Task statement »
Return, exactly and in full, the lines of the records below starting at the one with "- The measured" and ending at the one with "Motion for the", and no other lines.

Available records »

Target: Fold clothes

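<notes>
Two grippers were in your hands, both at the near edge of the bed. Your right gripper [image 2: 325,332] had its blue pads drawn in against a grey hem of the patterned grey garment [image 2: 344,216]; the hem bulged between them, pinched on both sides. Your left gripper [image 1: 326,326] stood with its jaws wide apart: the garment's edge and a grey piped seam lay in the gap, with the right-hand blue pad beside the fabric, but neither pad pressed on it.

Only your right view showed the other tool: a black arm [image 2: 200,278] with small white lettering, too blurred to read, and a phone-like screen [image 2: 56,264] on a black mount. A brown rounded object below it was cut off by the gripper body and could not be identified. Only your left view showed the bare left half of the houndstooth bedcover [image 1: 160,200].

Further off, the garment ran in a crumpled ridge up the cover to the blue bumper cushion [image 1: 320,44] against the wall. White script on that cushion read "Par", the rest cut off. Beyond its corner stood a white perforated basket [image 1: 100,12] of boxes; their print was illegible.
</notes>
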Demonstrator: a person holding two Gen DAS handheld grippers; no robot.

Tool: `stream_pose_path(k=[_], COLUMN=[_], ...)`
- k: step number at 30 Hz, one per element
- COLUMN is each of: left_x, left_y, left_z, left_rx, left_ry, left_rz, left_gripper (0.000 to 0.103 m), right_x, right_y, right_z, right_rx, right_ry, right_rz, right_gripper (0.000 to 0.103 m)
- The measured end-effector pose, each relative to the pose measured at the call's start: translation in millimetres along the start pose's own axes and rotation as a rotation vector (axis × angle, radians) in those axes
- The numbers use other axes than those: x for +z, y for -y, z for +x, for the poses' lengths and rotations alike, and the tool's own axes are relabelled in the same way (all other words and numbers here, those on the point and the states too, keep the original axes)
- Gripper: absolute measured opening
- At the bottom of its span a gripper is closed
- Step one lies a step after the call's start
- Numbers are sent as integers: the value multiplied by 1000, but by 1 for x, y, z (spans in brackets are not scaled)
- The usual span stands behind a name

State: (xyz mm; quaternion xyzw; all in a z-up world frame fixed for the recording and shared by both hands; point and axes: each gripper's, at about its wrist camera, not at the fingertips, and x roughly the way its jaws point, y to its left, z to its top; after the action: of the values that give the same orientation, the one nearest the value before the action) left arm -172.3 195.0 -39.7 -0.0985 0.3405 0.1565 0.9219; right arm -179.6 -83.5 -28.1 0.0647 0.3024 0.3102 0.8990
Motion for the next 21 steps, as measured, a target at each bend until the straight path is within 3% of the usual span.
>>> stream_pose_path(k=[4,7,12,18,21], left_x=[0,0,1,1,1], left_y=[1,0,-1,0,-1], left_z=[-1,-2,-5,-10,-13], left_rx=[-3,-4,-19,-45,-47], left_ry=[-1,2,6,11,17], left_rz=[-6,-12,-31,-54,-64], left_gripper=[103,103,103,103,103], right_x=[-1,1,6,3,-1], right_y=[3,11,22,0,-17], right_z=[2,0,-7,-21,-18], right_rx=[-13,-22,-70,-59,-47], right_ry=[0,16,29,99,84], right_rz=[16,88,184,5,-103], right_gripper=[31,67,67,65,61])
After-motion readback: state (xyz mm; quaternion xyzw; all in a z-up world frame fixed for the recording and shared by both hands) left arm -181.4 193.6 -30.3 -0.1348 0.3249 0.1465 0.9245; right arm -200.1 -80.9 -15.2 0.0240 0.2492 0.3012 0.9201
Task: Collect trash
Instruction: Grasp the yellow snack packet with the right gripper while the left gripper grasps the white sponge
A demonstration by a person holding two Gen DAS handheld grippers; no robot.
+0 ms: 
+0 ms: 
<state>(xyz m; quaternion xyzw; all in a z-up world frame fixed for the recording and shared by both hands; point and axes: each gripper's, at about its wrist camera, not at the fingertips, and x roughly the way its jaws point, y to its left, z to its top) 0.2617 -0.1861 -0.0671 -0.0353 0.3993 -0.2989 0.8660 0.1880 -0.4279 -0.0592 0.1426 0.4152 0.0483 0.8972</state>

Solution »
- The measured end-effector pose, each relative to the pose measured at the call's start: translation in millimetres along the start pose's own axes and rotation as a rotation vector (axis × angle, radians) in those axes
- The numbers use other axes than those: x for +z, y for -y, z for +x, for the poses' lengths and rotations alike, and the tool's own axes are relabelled in the same way (all other words and numbers here, those on the point and the states too, keep the original axes)
- Gripper: absolute measured opening
- At the bottom of its span a gripper is closed
- Step one lies a step after the call's start
- Numbers are sent as integers: the value multiplied by 1000, but by 1 for x, y, z (spans in brackets are not scaled)
- The usual span stands behind a name

State: (xyz mm; quaternion xyzw; all in a z-up world frame fixed for the recording and shared by both hands; point and axes: each gripper's, at about its wrist camera, not at the fingertips, and x roughly the way its jaws point, y to its left, z to its top; after the action: of the values that give the same orientation, the one nearest the value before the action) left arm -172.3 195.0 -39.7 -0.0985 0.3405 0.1565 0.9219; right arm -179.6 -83.5 -28.1 0.0647 0.3024 0.3102 0.8990
Motion for the next 21 steps, as measured, a target at each bend until the straight path is within 3% of the usual span.

With this, the answer is finished.